Aim of the task
Every line from the start of the listing below through the line that contains "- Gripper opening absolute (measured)" is to be reproduced word for word.

+ + + + + + +

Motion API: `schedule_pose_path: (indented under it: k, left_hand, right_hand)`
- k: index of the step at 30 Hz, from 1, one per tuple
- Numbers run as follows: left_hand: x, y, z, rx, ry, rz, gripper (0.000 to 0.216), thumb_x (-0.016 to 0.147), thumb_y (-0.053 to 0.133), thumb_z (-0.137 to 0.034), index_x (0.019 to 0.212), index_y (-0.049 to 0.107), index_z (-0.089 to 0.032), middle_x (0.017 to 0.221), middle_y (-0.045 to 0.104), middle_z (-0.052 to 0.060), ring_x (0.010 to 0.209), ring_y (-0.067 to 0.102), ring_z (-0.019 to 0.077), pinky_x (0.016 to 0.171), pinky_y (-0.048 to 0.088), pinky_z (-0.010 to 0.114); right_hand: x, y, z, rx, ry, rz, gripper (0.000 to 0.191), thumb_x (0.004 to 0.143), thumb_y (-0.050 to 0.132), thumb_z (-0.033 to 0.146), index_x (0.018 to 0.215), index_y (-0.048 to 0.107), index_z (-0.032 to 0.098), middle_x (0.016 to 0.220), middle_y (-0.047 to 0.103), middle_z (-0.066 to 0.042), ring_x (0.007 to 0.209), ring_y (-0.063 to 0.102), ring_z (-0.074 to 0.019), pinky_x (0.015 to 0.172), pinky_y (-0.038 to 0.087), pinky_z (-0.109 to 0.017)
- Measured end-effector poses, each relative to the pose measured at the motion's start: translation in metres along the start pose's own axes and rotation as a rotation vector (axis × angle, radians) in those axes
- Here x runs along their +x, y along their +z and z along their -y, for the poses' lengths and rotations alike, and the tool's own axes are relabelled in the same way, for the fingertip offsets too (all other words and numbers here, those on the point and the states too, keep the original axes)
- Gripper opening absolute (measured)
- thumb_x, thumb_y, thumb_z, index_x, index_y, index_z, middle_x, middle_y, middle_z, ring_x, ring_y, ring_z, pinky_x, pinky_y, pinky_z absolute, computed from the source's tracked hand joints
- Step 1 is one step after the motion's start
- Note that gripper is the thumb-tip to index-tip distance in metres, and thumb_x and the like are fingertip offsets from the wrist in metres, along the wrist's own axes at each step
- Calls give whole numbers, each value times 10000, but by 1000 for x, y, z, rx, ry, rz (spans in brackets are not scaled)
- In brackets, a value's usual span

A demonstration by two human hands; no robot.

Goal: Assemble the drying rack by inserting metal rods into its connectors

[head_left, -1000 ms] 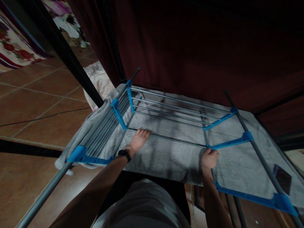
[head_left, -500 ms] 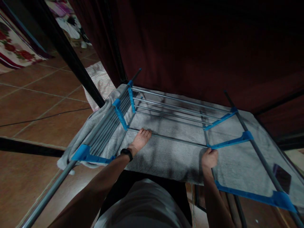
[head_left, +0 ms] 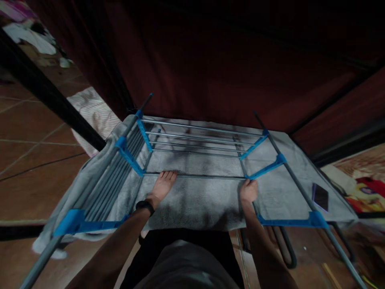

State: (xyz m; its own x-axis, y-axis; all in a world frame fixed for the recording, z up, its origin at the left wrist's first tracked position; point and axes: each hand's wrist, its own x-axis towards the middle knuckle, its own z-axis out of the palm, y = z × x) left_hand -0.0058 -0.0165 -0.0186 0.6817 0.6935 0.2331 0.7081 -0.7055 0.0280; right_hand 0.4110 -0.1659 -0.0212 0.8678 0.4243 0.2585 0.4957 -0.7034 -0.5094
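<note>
A drying rack of grey metal tubes and blue plastic brackets [head_left: 130, 156] lies across a bed-like surface covered by a grey blanket [head_left: 192, 208]. My left hand [head_left: 164, 185], with a black band on its wrist, is closed over the left part of the near cross tube [head_left: 207, 176]. At that tube's right end my right hand [head_left: 249, 190] grips it, just below a blue bracket [head_left: 266, 167]. Several thin rods [head_left: 195, 138] span the far side between the brackets. More rods [head_left: 112, 188] run close together along the left side.
Dark red curtains [head_left: 192, 76] hang behind the bed. A phone [head_left: 320, 196] rests on the blanket at the right. Black posts [head_left: 60, 92] stand at the left, where a striped cloth [head_left: 93, 114] and a cable [head_left: 42, 165] lie on the tiled floor.
The view has turned right and levelled, so the rack and both hands appear further left. More of the right side shows. Both hands keep their places on the tube.
</note>
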Motion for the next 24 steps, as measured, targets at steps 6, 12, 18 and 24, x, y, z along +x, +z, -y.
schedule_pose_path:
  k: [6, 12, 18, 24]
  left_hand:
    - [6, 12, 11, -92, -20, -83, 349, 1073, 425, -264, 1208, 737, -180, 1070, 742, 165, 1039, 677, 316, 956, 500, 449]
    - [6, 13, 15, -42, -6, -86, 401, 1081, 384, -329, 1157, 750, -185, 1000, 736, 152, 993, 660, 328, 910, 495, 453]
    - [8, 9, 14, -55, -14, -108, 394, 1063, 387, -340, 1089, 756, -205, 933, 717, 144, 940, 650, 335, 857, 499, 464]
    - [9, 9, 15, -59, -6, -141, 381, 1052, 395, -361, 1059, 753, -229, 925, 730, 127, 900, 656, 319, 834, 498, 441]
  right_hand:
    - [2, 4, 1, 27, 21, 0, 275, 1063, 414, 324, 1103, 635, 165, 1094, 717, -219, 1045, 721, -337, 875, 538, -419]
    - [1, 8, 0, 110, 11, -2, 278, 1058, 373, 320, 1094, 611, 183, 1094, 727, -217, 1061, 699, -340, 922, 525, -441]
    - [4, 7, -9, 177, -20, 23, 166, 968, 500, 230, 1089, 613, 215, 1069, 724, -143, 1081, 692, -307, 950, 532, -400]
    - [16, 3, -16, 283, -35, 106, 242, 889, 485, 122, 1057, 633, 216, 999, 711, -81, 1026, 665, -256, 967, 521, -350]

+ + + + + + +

Output of the exercise
Motion API: `schedule_pose_path: (indented under it: k, left_hand, right_hand)`
- k: index of the step at 30 Hz, from 1, one per tuple
- Numbers run as follows: left_hand: x, y, z, rx, ry, rz, gripper (0.000 to 0.216), thumb_x (-0.016 to 0.147), thumb_y (-0.053 to 0.133), thumb_z (-0.137 to 0.034), index_x (0.019 to 0.212), index_y (-0.049 to 0.107), index_z (-0.089 to 0.032), middle_x (0.017 to 0.221), middle_y (-0.045 to 0.104), middle_z (-0.052 to 0.060), ring_x (0.010 to 0.209), ring_y (-0.067 to 0.102), ring_z (-0.019 to 0.077), pinky_x (0.016 to 0.171), pinky_y (-0.048 to 0.088), pinky_z (-0.010 to 0.114); right_hand: x, y, z, rx, ry, rz, gripper (0.000 to 0.191), thumb_x (0.004 to 0.143), thumb_y (-0.050 to 0.132), thumb_z (-0.033 to 0.146), index_x (0.018 to 0.215), index_y (-0.048 to 0.107), index_z (-0.032 to 0.098), middle_x (0.016 to 0.220), middle_y (-0.047 to 0.103), middle_z (-0.066 to 0.042), ring_x (0.007 to 0.209), ring_y (-0.063 to 0.102), ring_z (-0.074 to 0.019), pinky_x (0.015 to 0.172), pinky_y (-0.038 to 0.087), pinky_z (-0.109 to 0.017)
- Measured end-effector poses, each relative to the pose measured at the motion's start: translation in metres along the start pose's own axes and rotation as a rotation vector (axis × angle, radians) in those axes
- Here x runs along their +x, y along their +z and z along their -y, for the poses' lengths and rotations alike, and the tool's own axes are relabelled in the same way, for the fingertip offsets too (all other words and numbers here, those on the point and the states too, keep the original axes)
- Gripper opening absolute (measured)

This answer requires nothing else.